* What you are asked to do *
No pictures, nothing altered: return the data below.

* Data below *
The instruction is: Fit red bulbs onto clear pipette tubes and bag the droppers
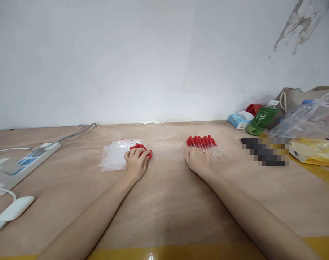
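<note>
My left hand (pixel 136 162) is curled over a small pile of red rubber dropper bulbs (pixel 138 146), its fingers on them. Under the pile's left side lie clear zip bags (pixel 113 155). To the right of this hand, thin clear glass tubes (pixel 168 151) lie side by side in a row. My right hand (pixel 198 160) is closed at the row's right end; what its fingers pinch is hidden, though tube ends show close to it. Just beyond and right of it lie several droppers (pixel 201 141), clear tubes with red bulbs on their far ends.
A white power strip (pixel 37 157) with plugs and cables runs along the left. At the right stand a tissue pack (pixel 238 121), a green bottle (pixel 263 118), plastic bags (pixel 302 115) and a yellow packet (pixel 316 151). A pale wall (pixel 153 61) closes off the table's back.
</note>
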`<state>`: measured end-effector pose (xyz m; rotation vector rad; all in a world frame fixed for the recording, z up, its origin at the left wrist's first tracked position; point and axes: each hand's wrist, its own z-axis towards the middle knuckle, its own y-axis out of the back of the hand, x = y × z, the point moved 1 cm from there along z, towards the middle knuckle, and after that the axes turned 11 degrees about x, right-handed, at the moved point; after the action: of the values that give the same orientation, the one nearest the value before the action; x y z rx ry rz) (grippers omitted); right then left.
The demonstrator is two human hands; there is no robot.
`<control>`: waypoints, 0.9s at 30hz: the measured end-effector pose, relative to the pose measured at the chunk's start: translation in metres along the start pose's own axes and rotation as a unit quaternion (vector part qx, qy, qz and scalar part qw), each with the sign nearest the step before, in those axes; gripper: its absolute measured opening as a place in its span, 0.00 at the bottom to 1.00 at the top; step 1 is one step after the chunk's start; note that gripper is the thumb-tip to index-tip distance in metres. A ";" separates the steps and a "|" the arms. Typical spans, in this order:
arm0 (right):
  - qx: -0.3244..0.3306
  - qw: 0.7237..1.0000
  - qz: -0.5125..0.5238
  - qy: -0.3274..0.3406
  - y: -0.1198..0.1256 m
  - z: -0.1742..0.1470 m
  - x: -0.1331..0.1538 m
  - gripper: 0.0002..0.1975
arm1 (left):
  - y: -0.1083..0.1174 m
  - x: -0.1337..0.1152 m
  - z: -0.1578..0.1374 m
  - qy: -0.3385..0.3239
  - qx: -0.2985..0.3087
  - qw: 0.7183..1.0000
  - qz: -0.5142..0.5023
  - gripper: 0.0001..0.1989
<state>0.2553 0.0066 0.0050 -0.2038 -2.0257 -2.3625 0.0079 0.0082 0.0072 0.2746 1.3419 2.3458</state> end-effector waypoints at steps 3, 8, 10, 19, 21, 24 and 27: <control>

* Answer to the exercise *
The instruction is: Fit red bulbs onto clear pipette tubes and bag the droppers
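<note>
My left hand (pixel 136 162) is curled over a small pile of red rubber dropper bulbs (pixel 138 146), its fingers on them. Under the pile's left side lie clear zip bags (pixel 113 155). To the right of this hand, thin clear glass tubes (pixel 168 151) lie side by side in a row. My right hand (pixel 198 160) is closed at the row's right end; what its fingers pinch is hidden, though tube ends show close to it. Just beyond and right of it lie several droppers (pixel 201 141), clear tubes with red bulbs on their far ends.
A white power strip (pixel 37 157) with plugs and cables runs along the left. At the right stand a tissue pack (pixel 238 121), a green bottle (pixel 263 118), plastic bags (pixel 302 115) and a yellow packet (pixel 316 151). A pale wall (pixel 153 61) closes off the table's back.
</note>
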`<state>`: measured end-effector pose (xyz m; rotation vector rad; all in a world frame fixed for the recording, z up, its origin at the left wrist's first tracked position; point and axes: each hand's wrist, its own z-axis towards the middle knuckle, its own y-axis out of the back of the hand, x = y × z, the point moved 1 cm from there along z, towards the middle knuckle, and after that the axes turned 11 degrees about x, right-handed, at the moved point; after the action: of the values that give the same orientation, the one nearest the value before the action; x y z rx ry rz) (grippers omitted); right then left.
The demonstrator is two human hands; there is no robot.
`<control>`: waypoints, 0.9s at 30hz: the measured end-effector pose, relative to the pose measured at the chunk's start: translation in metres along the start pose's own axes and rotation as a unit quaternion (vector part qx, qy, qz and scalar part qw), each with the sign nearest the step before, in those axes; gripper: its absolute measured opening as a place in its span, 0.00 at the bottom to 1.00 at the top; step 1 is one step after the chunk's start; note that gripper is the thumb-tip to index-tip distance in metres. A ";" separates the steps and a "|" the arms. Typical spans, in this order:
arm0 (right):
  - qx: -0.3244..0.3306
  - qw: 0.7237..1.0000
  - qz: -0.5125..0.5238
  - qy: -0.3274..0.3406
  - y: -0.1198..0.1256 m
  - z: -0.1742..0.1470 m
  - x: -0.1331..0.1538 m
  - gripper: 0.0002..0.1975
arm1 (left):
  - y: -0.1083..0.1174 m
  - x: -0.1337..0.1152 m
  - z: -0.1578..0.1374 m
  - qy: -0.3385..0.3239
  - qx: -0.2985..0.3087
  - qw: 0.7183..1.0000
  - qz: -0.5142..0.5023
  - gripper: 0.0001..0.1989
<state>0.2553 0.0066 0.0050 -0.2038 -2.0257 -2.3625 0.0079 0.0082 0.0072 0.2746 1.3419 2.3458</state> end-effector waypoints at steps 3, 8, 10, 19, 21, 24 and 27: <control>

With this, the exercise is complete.